Mit Durchsuchungen in Polen ist die Brandenburger Polizei gemeinsam mit der polnischen Polizei gegen eine Bande von Autodieben vorgegangen. Vier Männer im Alter von 29 bis 43 Jahren stehen im Verdacht, in den Jahren 2024 und 2025 Autos gestohlen und nach Polen gebracht zu haben. Wie die Polizei mitteilte, wurden die Fahrzeuge dort an Hehler verkauft, die sie zerlegten und die Einzelteile auf dem Schwarzmarkt veräußerten.
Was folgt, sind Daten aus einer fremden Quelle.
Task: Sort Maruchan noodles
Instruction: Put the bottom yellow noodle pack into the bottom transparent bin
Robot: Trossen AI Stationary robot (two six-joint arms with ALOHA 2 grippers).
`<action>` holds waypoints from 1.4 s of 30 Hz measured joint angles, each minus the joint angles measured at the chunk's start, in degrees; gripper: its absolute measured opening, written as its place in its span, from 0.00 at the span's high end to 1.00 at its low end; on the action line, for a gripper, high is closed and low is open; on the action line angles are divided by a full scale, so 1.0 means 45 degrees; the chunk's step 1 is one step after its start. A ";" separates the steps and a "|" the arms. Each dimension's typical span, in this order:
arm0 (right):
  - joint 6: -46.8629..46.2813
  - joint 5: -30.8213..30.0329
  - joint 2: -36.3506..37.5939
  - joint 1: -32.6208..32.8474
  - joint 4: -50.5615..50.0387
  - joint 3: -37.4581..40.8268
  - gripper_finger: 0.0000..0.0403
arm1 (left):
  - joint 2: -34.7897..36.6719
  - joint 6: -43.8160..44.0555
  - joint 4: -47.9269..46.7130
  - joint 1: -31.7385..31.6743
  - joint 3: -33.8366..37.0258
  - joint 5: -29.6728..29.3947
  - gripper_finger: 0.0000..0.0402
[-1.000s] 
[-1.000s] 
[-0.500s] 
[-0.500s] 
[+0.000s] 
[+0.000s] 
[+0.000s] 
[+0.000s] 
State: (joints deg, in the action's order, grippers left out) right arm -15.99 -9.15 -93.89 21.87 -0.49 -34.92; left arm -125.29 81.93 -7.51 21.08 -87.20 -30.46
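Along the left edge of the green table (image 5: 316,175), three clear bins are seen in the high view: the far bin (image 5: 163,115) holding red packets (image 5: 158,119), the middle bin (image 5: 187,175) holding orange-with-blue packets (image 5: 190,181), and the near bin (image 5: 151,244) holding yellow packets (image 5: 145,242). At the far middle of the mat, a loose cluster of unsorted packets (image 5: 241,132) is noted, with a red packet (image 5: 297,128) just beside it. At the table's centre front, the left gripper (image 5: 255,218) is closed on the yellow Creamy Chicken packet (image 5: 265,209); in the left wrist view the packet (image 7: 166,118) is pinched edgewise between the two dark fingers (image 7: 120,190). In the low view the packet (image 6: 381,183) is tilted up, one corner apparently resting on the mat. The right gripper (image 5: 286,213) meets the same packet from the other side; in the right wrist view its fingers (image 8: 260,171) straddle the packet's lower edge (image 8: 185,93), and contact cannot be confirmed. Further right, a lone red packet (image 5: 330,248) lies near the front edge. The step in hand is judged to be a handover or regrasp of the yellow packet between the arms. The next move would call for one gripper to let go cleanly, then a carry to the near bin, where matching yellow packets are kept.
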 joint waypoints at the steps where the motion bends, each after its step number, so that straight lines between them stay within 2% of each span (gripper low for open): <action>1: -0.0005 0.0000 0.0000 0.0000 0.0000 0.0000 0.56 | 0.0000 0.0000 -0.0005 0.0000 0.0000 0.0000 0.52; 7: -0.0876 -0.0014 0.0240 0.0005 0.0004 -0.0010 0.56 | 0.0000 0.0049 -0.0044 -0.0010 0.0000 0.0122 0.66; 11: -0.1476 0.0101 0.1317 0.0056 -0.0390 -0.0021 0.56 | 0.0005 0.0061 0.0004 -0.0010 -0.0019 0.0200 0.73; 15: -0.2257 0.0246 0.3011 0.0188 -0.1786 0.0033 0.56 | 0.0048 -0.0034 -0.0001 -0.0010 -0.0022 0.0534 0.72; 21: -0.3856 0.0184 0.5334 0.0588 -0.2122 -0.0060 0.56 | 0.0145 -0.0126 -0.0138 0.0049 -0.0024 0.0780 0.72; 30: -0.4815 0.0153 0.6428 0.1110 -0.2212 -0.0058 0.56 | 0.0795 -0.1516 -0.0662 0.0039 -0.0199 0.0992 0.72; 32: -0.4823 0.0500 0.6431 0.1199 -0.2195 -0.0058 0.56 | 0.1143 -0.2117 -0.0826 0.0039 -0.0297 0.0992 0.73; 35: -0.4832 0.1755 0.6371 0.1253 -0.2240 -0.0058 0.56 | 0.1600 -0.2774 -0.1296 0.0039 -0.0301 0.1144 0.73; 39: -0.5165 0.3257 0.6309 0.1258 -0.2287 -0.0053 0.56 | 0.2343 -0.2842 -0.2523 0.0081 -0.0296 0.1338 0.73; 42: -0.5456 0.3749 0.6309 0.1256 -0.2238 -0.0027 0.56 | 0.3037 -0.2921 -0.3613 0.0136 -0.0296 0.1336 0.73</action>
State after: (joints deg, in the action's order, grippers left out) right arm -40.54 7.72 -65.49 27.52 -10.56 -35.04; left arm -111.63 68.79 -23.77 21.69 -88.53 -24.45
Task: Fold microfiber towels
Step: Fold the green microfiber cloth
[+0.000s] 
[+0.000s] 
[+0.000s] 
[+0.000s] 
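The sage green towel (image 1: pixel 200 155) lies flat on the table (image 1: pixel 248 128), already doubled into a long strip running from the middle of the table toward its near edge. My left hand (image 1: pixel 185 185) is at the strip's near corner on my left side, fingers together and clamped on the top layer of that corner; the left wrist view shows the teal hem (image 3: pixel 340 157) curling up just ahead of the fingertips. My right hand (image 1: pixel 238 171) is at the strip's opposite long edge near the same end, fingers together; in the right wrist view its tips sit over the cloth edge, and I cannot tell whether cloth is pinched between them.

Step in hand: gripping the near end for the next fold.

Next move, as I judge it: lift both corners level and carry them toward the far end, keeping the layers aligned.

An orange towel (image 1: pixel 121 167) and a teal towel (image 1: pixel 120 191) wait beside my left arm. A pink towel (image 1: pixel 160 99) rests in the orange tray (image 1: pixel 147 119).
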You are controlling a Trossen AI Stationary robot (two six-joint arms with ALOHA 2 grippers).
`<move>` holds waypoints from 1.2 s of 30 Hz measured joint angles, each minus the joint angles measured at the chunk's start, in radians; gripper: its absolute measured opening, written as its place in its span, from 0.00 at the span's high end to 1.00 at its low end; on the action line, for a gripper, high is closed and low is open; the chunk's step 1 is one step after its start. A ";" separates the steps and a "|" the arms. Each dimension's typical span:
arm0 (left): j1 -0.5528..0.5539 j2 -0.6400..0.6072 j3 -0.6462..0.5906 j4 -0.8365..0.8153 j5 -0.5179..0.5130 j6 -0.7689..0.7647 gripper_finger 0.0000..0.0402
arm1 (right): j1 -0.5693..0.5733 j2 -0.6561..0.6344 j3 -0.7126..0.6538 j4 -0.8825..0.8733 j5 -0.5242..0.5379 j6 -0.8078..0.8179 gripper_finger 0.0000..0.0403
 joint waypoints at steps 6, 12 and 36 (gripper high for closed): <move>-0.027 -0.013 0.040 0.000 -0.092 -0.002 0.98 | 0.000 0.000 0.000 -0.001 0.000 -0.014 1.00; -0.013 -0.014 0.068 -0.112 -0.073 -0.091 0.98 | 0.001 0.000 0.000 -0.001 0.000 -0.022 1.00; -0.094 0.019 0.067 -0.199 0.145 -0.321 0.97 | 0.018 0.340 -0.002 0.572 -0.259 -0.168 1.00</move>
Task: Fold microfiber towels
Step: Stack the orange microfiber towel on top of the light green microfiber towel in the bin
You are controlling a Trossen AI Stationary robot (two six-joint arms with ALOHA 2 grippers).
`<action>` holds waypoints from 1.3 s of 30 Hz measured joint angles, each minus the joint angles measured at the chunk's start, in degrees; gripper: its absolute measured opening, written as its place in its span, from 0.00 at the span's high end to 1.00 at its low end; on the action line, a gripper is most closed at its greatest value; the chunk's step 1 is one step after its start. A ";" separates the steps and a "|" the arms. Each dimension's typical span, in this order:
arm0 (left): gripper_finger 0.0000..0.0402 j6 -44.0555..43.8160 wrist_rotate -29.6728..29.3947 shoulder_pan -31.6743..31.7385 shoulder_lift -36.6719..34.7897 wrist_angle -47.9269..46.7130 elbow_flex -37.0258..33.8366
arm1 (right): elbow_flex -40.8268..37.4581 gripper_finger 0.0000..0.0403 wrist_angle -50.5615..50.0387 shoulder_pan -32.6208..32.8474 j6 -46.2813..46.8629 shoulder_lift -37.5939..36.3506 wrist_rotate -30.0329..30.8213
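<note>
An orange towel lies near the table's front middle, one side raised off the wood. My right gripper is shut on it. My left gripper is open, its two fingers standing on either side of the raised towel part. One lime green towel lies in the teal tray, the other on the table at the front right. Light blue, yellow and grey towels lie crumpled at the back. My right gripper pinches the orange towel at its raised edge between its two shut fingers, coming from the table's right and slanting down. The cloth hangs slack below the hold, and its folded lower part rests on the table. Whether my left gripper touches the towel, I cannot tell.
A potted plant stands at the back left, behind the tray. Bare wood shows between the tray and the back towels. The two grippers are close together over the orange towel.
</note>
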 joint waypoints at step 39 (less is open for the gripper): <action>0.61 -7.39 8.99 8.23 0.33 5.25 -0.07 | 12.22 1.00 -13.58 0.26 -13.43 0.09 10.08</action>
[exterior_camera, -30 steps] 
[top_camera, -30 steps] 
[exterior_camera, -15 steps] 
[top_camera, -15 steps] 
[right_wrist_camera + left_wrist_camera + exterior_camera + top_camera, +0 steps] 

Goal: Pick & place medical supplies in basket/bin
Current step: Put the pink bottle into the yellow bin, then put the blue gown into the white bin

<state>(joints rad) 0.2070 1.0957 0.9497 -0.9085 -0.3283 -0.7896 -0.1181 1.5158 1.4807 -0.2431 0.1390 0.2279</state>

Ermittlungen wegen schweren Bandendiebstahls
Die Staatsanwaltschaft ermittelt wegen des Verdachts des schweren Bandendiebstahls und der gewerbsmäßigen Hehlerei. Der Gruppe werden insgesamt acht Taten in den Bundesländern Niedersachsen und Brandenburg zugeordnet. Die genauen Tatorte und die Höhe des entstandenen Schadens sind noch Gegenstand der Untersuchungen.
Durchsuchungen in Polen
Am Donnerstag durchsuchten die Einsatzkräfte fünf Wohnadressen in Polen. Dabei stellten sie unter anderem Kennzeichen, Laptops, Handys, einen PC und ein professionelles Set zum Öffnen von Schlössern sicher. Festnahmen erfolgten bei den Aktionen nicht. Eine Polizeisprecherin erklärte, dass die Ermittlungen andauerten und auch ein möglicher Zusammenhang zu anderen Straftaten geprüft werde. Die Zusammenarbeit zwischen den deutschen und polnischen Behörden verlief reibungslos und wird fortgesetzt.